> _YOUR TASK_: Search each line below for the word "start" and list those that contain it.

»»

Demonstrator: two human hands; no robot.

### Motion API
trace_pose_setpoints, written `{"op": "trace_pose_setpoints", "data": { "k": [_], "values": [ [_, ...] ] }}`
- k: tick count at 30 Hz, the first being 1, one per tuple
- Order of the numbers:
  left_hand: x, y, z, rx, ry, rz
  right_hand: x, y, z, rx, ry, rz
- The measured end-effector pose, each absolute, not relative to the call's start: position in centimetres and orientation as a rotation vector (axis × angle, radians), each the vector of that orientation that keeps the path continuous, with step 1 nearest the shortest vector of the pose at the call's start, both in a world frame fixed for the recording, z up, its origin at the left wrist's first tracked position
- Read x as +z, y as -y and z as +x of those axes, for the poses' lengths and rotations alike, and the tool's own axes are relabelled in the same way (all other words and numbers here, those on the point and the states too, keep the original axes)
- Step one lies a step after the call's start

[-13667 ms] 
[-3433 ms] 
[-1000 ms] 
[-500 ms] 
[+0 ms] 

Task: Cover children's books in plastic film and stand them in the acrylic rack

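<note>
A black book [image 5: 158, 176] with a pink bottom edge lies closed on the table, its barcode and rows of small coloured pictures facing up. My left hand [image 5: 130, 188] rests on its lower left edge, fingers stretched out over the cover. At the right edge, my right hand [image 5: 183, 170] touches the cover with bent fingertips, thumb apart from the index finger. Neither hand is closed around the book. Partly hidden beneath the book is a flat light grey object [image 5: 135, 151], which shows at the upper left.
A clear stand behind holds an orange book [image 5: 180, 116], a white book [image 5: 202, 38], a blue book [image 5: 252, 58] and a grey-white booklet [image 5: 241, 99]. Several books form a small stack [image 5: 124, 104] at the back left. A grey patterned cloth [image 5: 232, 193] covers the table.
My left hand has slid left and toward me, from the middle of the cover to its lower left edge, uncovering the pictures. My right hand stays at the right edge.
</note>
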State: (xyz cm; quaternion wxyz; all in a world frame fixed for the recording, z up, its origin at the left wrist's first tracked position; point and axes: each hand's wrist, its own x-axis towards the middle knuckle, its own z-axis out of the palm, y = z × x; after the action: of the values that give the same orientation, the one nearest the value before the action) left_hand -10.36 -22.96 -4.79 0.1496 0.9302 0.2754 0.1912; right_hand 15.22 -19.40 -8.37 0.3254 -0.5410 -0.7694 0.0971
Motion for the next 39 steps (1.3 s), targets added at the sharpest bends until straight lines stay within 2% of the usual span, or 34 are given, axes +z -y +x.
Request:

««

> _COMPLETED EXERCISE_:
- The measured end-effector pose, each absolute, not relative to the call's start: position in centimetres and orientation as a rotation vector (axis × angle, radians), each the vector of that orientation that keeps the path continuous, with step 1 nearest the shortest vector of the pose at the call's start, both in a world frame fixed for the recording, z up, its origin at the left wrist's first tracked position
- Step one lies a step after the call's start

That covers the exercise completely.